Unreasonably optimistic goal

Figure out exactly what model to use.

That means complete description of the distribution, including the exact values of all the parameters.

We only have a sample of the values, that’s not going to be enough.

Realistic goals

Figure out something about one of the parameters, or
Figure out something about the way the variable is distributed.

Perhaps we already have some idea about the type of the distribution, can we learn something about its parameter(s)?

What can we learn from a sample?

Suppose I already decided that a normal distribution would be an appropriate model for my population.
I want to know what I should use as mean and standard deviation.
I collect a sample and calculate its mean and standard deviation.
What does it tell me?
It may be useful to know something about relationship of sample mean and population mean…

Let’s Experiment

The YRBSS data set contains 13,583 observations from surveys conducted from 1991 to 2013.
It has 13 variables, we will look at height.
The data set is available as a part of the oibiostat package.

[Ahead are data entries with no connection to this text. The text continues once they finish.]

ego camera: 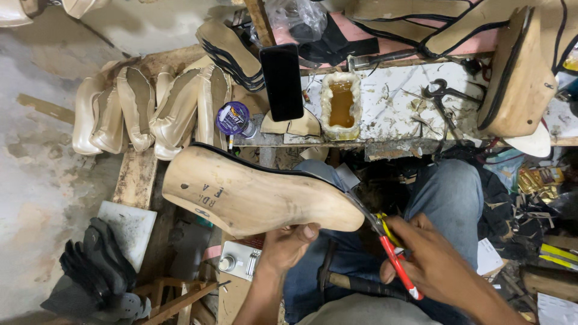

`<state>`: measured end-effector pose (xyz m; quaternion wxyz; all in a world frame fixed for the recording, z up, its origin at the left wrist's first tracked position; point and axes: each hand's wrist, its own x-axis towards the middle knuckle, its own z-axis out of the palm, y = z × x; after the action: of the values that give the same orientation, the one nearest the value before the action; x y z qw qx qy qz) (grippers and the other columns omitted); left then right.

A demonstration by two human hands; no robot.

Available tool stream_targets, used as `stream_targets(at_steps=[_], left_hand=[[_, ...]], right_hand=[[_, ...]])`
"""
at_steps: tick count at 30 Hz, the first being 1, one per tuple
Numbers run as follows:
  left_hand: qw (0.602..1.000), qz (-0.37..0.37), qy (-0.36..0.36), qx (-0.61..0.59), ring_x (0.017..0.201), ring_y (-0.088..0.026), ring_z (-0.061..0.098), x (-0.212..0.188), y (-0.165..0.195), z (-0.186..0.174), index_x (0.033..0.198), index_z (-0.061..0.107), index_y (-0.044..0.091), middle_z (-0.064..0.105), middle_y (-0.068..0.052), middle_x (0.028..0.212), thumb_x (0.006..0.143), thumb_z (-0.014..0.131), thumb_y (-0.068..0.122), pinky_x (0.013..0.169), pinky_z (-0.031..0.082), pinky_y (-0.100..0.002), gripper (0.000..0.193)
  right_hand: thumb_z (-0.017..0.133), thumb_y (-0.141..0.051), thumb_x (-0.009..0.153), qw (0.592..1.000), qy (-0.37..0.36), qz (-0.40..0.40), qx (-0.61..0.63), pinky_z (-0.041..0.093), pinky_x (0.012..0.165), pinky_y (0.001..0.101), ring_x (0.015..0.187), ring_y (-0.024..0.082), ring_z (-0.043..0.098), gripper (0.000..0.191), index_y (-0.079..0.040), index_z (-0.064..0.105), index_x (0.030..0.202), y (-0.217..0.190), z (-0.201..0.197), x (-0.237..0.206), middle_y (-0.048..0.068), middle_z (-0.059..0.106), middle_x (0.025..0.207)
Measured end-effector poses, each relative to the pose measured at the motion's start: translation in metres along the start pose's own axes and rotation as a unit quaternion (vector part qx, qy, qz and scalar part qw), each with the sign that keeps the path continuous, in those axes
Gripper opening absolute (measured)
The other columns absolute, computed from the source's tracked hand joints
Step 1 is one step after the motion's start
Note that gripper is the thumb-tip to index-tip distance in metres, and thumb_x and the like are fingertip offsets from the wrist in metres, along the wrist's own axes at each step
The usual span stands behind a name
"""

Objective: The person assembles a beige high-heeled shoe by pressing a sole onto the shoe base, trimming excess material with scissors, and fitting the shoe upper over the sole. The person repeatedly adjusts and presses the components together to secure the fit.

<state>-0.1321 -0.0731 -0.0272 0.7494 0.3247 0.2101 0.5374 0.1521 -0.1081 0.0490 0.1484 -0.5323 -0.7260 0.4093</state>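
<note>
Two hands share one job here: the left hand cups the underside of a wooden shoe last, fingers curled up round its lower edge near the narrow end, while the right hand is wrapped shut round the red and yellow handles of a pair of pliers whose nose meets the last's tip. The last hangs over the person's lap, at about 6 o'clock from the tabletop, its broad end pointing to 9 o'clock. It looks solid, stiff and fairly weighty, with a smooth, rounded body that could roll in the palm; a dark strip of upper runs along its top edge and looks thin and pliable. Holding from beneath, near the middle of its length, seems the steadiest grip, with the thumb kept off the soft edge. At 12 o'clock on the tabletop stand a crusted pot of amber glue and a dark phone; pale unfinished shoes lean at 10 o'clock.
</note>
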Motion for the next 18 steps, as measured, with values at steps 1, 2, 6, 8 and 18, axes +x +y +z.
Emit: stream_targets(at_steps=[1,2,6,8,18], left_hand=[[1.000,-0.007,-0.025,0.002,0.098,-0.017,0.059,0.000,0.003,-0.007,0.141,0.053,-0.007,0.063,-0.010,0.111,0.094,0.083,0.005,0.084,0.049,-0.031,0.056],[0.999,-0.013,-0.051,0.005,0.092,-0.015,0.056,-0.001,0.005,-0.012,0.143,0.054,-0.009,0.062,-0.010,0.105,0.098,0.084,0.003,0.076,0.046,-0.028,0.055],[0.997,-0.057,-0.010,0.047,0.090,-0.014,0.055,-0.004,0.005,-0.022,0.140,0.050,-0.003,0.062,-0.009,0.114,0.087,0.085,0.009,0.072,0.044,-0.028,0.065],[0.997,-0.052,-0.015,0.051,0.090,-0.014,0.054,-0.004,0.004,-0.024,0.141,0.050,-0.003,0.062,-0.008,0.115,0.087,0.085,0.009,0.071,0.044,-0.027,0.066],[0.985,-0.038,-0.022,0.169,0.113,-0.018,0.062,-0.004,0.011,-0.015,0.141,0.055,0.001,0.064,-0.009,0.127,0.079,0.092,0.019,0.092,0.055,-0.032,0.074]], right_hand=[[0.073,-0.025,0.081,1.000,0.000,-0.004,0.005,0.041,0.080,0.0343,0.071,0.022,0.060,0.039,-0.013,0.062,0.117,0.002,-0.002,-0.001,-0.008,0.086,0.071],[0.072,-0.025,0.081,1.000,0.001,-0.007,0.009,0.041,0.078,0.0338,0.066,0.022,0.061,0.039,-0.014,0.062,0.117,0.004,-0.004,-0.003,-0.007,0.085,0.071],[0.065,-0.018,0.084,0.998,0.015,-0.043,0.044,0.043,0.080,0.0322,0.060,0.018,0.070,0.029,-0.012,0.064,0.112,0.016,0.004,-0.007,-0.006,0.086,0.066],[0.065,-0.015,0.084,0.992,0.047,-0.077,0.090,0.045,0.077,0.0313,0.065,0.020,0.069,0.030,-0.009,0.063,0.113,0.021,0.014,-0.010,-0.004,0.084,0.068],[0.094,-0.034,0.056,0.996,0.047,-0.070,0.010,0.042,0.078,0.0369,0.083,0.026,0.059,0.078,-0.009,0.060,0.122,0.023,0.015,-0.011,0.008,0.069,0.091]])
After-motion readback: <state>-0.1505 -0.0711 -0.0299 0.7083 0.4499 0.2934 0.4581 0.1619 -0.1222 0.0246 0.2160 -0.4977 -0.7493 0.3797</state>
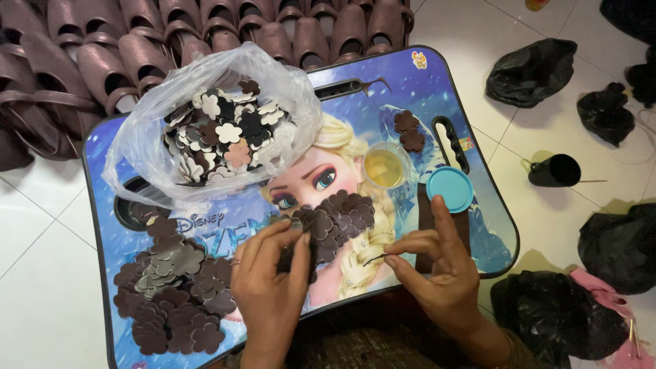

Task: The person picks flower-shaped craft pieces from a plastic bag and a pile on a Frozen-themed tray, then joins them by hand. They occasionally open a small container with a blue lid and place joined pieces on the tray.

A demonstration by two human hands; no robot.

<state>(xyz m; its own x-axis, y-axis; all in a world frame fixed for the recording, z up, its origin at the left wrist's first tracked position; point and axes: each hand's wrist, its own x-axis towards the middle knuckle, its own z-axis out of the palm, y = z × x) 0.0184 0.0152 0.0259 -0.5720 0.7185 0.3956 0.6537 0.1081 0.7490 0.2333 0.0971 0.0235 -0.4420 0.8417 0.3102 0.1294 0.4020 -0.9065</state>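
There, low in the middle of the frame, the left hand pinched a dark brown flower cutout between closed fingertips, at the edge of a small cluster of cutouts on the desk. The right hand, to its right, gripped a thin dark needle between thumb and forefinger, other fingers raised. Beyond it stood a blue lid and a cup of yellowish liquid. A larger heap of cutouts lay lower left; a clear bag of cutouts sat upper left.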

Central Limit Theorem (part 1)

When sampling from a population that is normally distributed with mean \(\mu\) and standard deviation \(\sigma\):

The sample means are also normally distributed…
… with the same mean \(\mu\)…
… and standard deviation \[\sigma_{\bar{X}} = \frac{\sigma}{\sqrt{n}}\] where \(n\) is the sample size.

Central Limit Theorem (part 2)

When sampling from any random variable \(X\) with mean (expected value) \(\mu\) and finite standard deviation \(\sigma\), then for large enough samples:

The sample means are approximately normally distributed…
… with the same mean \(\mu\)…
… and standard deviation \[\sigma_{\bar{X}} = \frac{\sigma}{\sqrt{n}}\] where \(n\) is the sample size.
The approximation gets better as the sample size increases.

What does this mean?

With a large sample, the sample mean is likely to be a pretty good estimate of the population mean.
Even if we know nothing about the population distribution, we do know (approximately) the distribution of the sample means, so we can calculate probabilities!